Refactor: difference images

In class, we used a statistical approach that simply averaged all baseline frames and all frames for each moving grating stimulus together. We also discussed some of the potential drawbacks of this method. For this homework, we’ll use a different approach: calculating an activation minus baseline difference image for each trial. This will allow us to compute a low-variance effect for each trial while calculating a more honest variance measure across trials.

Load the calcium imaging data from this week.
Create a variable that contains a difference image for each trial in the data set. The difference image is the image formed by subtracting the image formed by taking the mean across baseline frames from the image formed by taking the mean across stimulus frames for the single trial.

Refactor: detecting tuned pixels

In class, we remarked that much better methods were available for detecting whether or not a particular pixel is tuned. One such method is detailed in Ohki et al., which boils down to the following three steps:

Check to see whether a one-way ANOVA shows a main effect of stimulus for a given pixel.
If it does not, the pixel is untuned. If it does, find the preferred (i.e., max mean activation) stimulus.
Construct the tuning index \(R = 1 - \frac{r_{orth}}{r_{pref}}\) for the pixel. Here, \(r_{pref}\) is the mean activation for the preferred stimulus, while \(r_{orth}\) is the activation in the opposite direction (180° for direction tuning). If \(R\) is greater than some minimum value (0.33 is generally accepted), the cell is tuned.

Implement a new function that determines whether a pixel is tuned and if so, returns its preferred direction.
- Perform the ANOVA and get the p-value. You should use a false positive rate for the test of \(\alpha = 0.05\).
- You might want to choose a sentinel value for your function to return in cases where the pixel is not tuned.
Use this function to create a tuning image just as we did in class.

Optimization: loop order

In many cases of interest, the order in which we loop over arrays can impact performance.

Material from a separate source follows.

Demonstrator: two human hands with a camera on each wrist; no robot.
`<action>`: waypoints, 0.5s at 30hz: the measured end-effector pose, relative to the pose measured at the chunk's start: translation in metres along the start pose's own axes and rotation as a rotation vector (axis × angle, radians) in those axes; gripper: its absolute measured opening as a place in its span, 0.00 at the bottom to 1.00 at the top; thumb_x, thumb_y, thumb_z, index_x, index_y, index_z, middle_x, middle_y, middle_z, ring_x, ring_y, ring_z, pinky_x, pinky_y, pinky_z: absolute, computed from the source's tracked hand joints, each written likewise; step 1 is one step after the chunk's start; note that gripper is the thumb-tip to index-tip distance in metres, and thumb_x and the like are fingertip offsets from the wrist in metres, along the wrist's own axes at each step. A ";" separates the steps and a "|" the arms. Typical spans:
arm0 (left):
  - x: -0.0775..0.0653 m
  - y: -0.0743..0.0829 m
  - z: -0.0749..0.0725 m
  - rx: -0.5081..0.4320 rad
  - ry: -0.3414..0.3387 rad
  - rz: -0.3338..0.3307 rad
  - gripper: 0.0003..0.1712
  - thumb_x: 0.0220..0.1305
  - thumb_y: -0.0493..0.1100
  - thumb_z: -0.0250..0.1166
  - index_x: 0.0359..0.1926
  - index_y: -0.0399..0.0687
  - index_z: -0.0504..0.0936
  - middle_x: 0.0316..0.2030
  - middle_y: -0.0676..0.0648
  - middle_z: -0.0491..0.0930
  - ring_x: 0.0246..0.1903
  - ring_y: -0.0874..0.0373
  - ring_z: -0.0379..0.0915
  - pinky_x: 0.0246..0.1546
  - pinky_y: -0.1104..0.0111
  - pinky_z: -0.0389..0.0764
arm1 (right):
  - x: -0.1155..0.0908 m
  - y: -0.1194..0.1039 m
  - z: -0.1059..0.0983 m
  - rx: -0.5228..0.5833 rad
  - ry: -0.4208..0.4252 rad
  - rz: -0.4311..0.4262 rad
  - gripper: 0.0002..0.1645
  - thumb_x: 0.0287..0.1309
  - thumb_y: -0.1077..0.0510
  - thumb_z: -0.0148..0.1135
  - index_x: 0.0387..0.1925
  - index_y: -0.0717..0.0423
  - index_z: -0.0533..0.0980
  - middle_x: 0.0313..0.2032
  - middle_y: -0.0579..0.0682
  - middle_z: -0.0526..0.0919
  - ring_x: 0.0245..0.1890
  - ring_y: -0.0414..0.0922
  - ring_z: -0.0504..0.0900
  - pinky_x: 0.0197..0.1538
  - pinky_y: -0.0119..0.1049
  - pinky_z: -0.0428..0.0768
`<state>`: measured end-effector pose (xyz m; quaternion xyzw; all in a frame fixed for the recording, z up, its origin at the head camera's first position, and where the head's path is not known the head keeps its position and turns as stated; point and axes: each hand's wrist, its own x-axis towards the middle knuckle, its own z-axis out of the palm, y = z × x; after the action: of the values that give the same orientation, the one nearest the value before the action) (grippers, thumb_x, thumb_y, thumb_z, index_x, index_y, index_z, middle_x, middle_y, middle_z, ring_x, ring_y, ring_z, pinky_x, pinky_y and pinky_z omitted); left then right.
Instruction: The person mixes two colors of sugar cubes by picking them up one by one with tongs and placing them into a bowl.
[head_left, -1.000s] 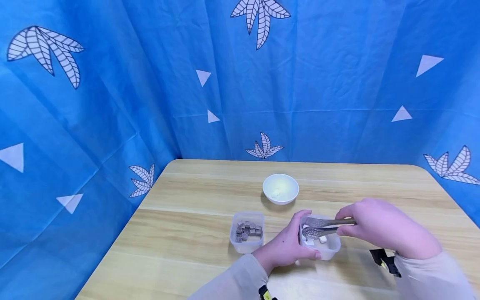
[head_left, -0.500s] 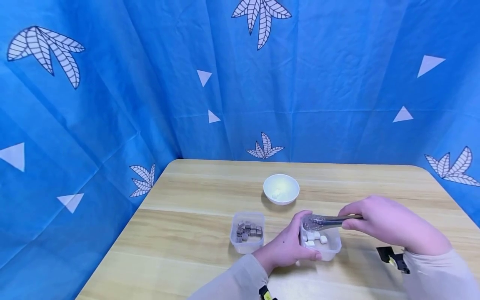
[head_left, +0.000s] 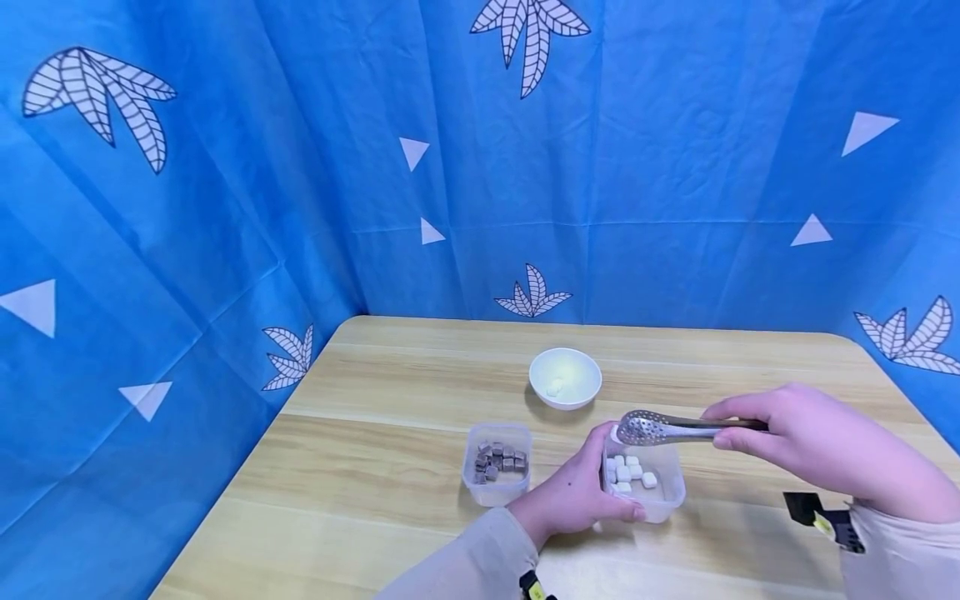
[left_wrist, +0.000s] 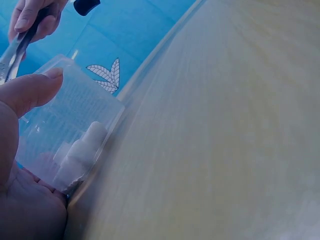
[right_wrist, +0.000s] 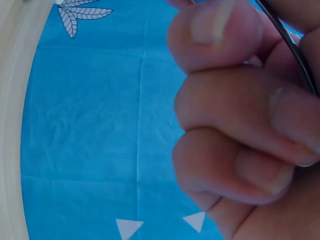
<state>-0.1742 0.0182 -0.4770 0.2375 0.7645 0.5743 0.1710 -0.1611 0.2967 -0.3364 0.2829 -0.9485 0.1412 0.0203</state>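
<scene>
My left hand (head_left: 573, 492) grips the near left side of a clear plastic container (head_left: 663, 502), its thumb along the front. Inside lie several white cubes (head_left: 635, 472), which also show through the wall in the left wrist view as white blocks (left_wrist: 82, 150). My right hand (head_left: 817, 446) holds metal tongs (head_left: 667, 428) with perforated ends, level above the container's far rim. A small white piece shows at the tongs' tips. In the right wrist view, curled fingers (right_wrist: 235, 110) wrap the tongs' dark handle (right_wrist: 290, 42), while the tips are out of that view.
Left of my left hand stands a second clear container (head_left: 497, 493) with several dark brown cubes (head_left: 495, 461). Beyond both containers is a white bowl (head_left: 565, 400) with a small pale piece in it. A blue patterned curtain (head_left: 337, 150) hangs behind the wooden table (head_left: 360, 467).
My right hand has drawn back to the right and lifted the tongs out of the container, their arms now closer together. The left hand stays on the container.
</scene>
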 end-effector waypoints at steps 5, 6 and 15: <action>0.000 0.000 0.000 0.053 0.012 -0.022 0.53 0.46 0.47 0.83 0.68 0.67 0.60 0.65 0.63 0.68 0.59 0.68 0.67 0.65 0.69 0.63 | 0.004 -0.003 0.002 -0.033 0.067 -0.020 0.15 0.65 0.44 0.67 0.51 0.38 0.84 0.43 0.33 0.86 0.38 0.29 0.81 0.41 0.41 0.82; 0.000 0.000 0.000 0.059 0.014 -0.021 0.52 0.46 0.47 0.83 0.67 0.66 0.61 0.65 0.64 0.68 0.59 0.68 0.67 0.65 0.69 0.63 | 0.006 -0.004 0.003 -0.037 0.081 -0.027 0.15 0.64 0.44 0.67 0.51 0.38 0.84 0.43 0.33 0.86 0.38 0.29 0.81 0.41 0.41 0.82; 0.001 -0.001 -0.001 0.009 -0.006 0.024 0.60 0.49 0.41 0.82 0.75 0.67 0.54 0.67 0.59 0.66 0.57 0.67 0.68 0.61 0.72 0.68 | 0.025 -0.009 0.023 -0.020 0.263 -0.100 0.13 0.63 0.49 0.70 0.49 0.43 0.85 0.26 0.25 0.76 0.20 0.27 0.65 0.31 0.33 0.73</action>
<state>-0.1755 0.0179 -0.4775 0.2490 0.7638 0.5721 0.1655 -0.1759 0.2697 -0.3530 0.3087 -0.9237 0.1664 0.1543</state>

Let’s see if it makes a difference in our case.

Time the execution of the part of your code that calculates the tuning image pixel-by-pixel.
How does the timing compare if you loop over the array in the opposite order (i.e., rows in the inner loop instead of columns or vice-versa)? Why or why not does this make a difference?

Optimization: profiling

Clearly, the pixel-by-pixel calculation of tuning is the most time-intensive step in our procedure. To get a better sense of where our program is spending its time, we’ll use profiling to take a look:

Profile your code (either the tuning image generation itself or the entire homework).
- Where does your code spend most of its time?
- What piece of the code would you need to speed up in order to improve performance?
- How might you do this?

Optimization: parallelism

In cases where the bottleneck in our code is one of NumPy’s own functions, and we’re not free to change our approach to the problem (e.g., the algorithm or approximation we’re using), we can still gain some traction by using parallel computing. The simplest method for doing this is ipyparallel, which executes code in parallel processes on your laptop (or on a cluster you’re connected to). In our case, because the calculation at each pixel is independent of every other, the problem is embarrassingly parallel and this is a simple matter of calling map_sync.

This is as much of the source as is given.